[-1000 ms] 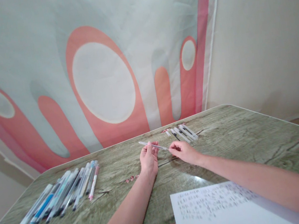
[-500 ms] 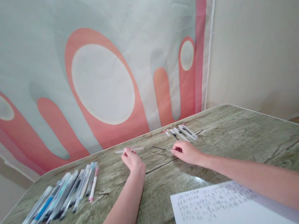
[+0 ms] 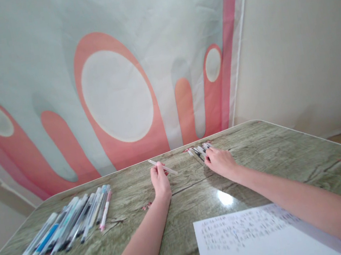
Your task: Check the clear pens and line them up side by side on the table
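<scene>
My left hand point(image 3: 161, 183) pinches the tube point(image 3: 171, 171), its ends jutting past my fingers; my right hand point(image 3: 221, 161) is over at the row of parts point(image 3: 197, 154), fingers bunched, grip on anything hidden; pens point(image 3: 65, 226) lie well left of both hands.

On the white paper point(image 3: 261, 251), which lies at the near right side of the table point(image 3: 291, 151), there are several rows of small dark writing point(image 3: 238, 229) in its far part, but they are too blurred and no word can be read.
</scene>
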Demonstrator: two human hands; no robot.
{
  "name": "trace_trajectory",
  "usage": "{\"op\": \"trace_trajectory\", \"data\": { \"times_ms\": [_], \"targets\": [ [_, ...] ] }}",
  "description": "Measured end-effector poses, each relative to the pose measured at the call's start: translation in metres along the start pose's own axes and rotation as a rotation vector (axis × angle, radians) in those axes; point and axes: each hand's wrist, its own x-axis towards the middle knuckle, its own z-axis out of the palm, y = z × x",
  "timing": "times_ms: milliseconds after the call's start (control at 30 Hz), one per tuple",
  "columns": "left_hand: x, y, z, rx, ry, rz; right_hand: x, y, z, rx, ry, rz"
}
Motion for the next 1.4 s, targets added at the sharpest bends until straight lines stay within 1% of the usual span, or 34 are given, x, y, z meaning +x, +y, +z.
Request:
{"op": "trace_trajectory", "data": {
  "times_ms": [100, 200, 567, 767, 933, 1033, 1200, 1300, 1400],
  "targets": [
    [-0.008, 0.005, 0.004, 0.018, -0.111, 0.017, 0.0, 0.0, 0.002, -0.041, -0.057, 0.004],
    [-0.012, 0.007, 0.006, 0.023, -0.153, 0.013, 0.0, -0.001, 0.005, -0.048, -0.104, -0.007],
    [-0.01, 0.005, 0.005, 0.017, -0.17, -0.018, -0.004, -0.003, 0.007, -0.064, -0.153, -0.067],
    [-0.009, 0.003, 0.004, 0.025, -0.173, -0.022, -0.006, -0.005, 0.006, -0.078, -0.224, -0.07],
    [-0.009, 0.003, 0.004, 0.03, -0.181, -0.026, -0.008, -0.006, 0.008, -0.07, -0.269, -0.078],
    [-0.009, 0.003, 0.004, 0.033, -0.182, -0.031, -0.01, -0.008, 0.01, -0.047, -0.263, -0.082],
    [-0.008, 0.002, 0.004, 0.037, -0.186, -0.036, -0.008, -0.007, 0.006, 0.044, -0.18, -0.066],
    [-0.008, 0.002, 0.004, 0.042, -0.182, -0.041, 0.0, -0.002, 0.004, 0.115, -0.163, -0.1],
    [-0.008, 0.001, 0.004, 0.044, -0.184, -0.05, 0.014, 0.006, 0.005, 0.245, -0.144, -0.149]
  ]
}}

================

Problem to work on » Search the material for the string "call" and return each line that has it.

Your response »
  "description": "Measured end-effector poses, each relative to the pose measured at the call's start: translation in metres along the start pose's own axes and rotation as a rotation vector (axis × angle, radians) in those axes; point and axes: each hand's wrist, its own x-axis towards the middle knuckle, its own z-axis out of the palm, y = z × x",
  "timing": "times_ms: milliseconds after the call's start (control at 30 Hz), one per tuple",

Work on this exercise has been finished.